Il faut noter également que la guerre dans l’Est est d’abord économique. Avec son expérience de Président honoraire de l’Assemblée nationale, Vital Kamerhe, dont le fief électoral fait partie de cette zone en proie aux pillages des richesses minières, est acteur économique dans la région, il est à même de donner des coups ciblés pour protéger les richesses du pays contre les pillards qui s’adonne aux razzias dans son grand Kivu natal. Et suite aux antécédents du procès très médiatisé dit des ‘100 jours’, ‘le pacificateur jusqu’au bout’ est tenu non seulement de laver son image en prouvant qu’il est bon gestionnaire et aussi en démontrant sur terrain ses prouesses de ‘pacificateur’. En outre, Vital Kamerhe est l’un des acteurs principaux dans les accords de Nairobi qui donna naissance au CACH après l’éclatement de ‘Lamuka’ en Genève. Il est donc tout indiqué pour lui, d’être le Commandant des opérations dans la guerre économique qu’imposent au pays les voisins orientaux de la RDC.
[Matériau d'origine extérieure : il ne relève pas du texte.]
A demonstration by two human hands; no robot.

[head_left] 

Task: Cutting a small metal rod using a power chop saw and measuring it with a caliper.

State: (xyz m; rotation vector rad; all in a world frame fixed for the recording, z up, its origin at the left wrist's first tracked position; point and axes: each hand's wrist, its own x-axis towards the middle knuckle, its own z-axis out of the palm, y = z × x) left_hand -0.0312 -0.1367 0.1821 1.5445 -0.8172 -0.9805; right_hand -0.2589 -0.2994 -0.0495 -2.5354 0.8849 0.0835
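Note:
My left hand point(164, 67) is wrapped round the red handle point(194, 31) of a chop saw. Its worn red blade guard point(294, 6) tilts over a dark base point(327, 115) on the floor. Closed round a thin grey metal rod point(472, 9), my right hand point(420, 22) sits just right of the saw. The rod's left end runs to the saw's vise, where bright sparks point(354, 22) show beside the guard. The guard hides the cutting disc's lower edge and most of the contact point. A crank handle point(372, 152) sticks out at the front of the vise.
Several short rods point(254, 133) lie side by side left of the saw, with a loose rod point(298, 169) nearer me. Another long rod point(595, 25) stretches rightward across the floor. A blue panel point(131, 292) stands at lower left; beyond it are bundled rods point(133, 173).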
Quant à la culture des agresseurs de la RDC sous masque de M23, le tutsi power sous le leadership de Kagame et Museveni, qui puisent leurs stratégies de combat dans l’infiltration et la diplomatie asymétrique basées sur l’ésotérisme ‘ubwenge’, l’art du mensonge et de la duperie, très prisé dans la région est africains, le natif de Beni-Butembo dans la région et important acteur politique dans les Grands-lacs africains, Mbusa Nyamwisi est tout indiqué pour mener à bien les négociations avec ses ubwengistes de la région dans la diplomatie pour l’intégration régionale dans cette partie du continent. Le peuple Nande, dont il fait partie, se bat majoritairement contre les agresseurs non seulement pour l’intégrité territoriale nationale, mais également pour protéger la terre de leurs ancêtres.
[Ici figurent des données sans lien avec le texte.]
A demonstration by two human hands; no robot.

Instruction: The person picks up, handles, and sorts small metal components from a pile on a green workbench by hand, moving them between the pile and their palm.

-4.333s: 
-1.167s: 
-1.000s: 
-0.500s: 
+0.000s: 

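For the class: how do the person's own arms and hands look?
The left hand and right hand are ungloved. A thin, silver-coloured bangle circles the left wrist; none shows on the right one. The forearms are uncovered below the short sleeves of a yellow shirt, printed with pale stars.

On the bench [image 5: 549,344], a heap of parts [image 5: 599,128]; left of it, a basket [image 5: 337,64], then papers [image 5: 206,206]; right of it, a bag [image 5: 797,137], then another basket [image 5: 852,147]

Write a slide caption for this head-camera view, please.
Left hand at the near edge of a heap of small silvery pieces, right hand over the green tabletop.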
Le quatrième front dans cette guerre étant médiatique, la stratégie de la Communication actuellement installée par Muyaya a donné des résultats très encourageants. Le monde entier est largement aux parfums non seulement des atrocités dans l’Est de la Rdc, mais surtout de qui en sont les acteurs. Tout cela grâce à la politique de communication gouvernementale mise en place par Patrick Muyaya. Comme on ne change pas l’équipe qui gagne, Félix Tshisekedi ne pouvait que le maintenir en son poste ce ‘général des FARDC’ dans la guerre médiatique.
Les nominations de Jean-Pierre Bemba, Vital Kamerhe, Mbusa Nyamwisi et Patrick Muyaya dans ces quatre ministères sont un message fort du Chef de l’Etat Félix Antoine Tshisekedi Tshilombo, démontrant sa ferme volonté d’en finir avec la guerre dans l’Est de la RDC.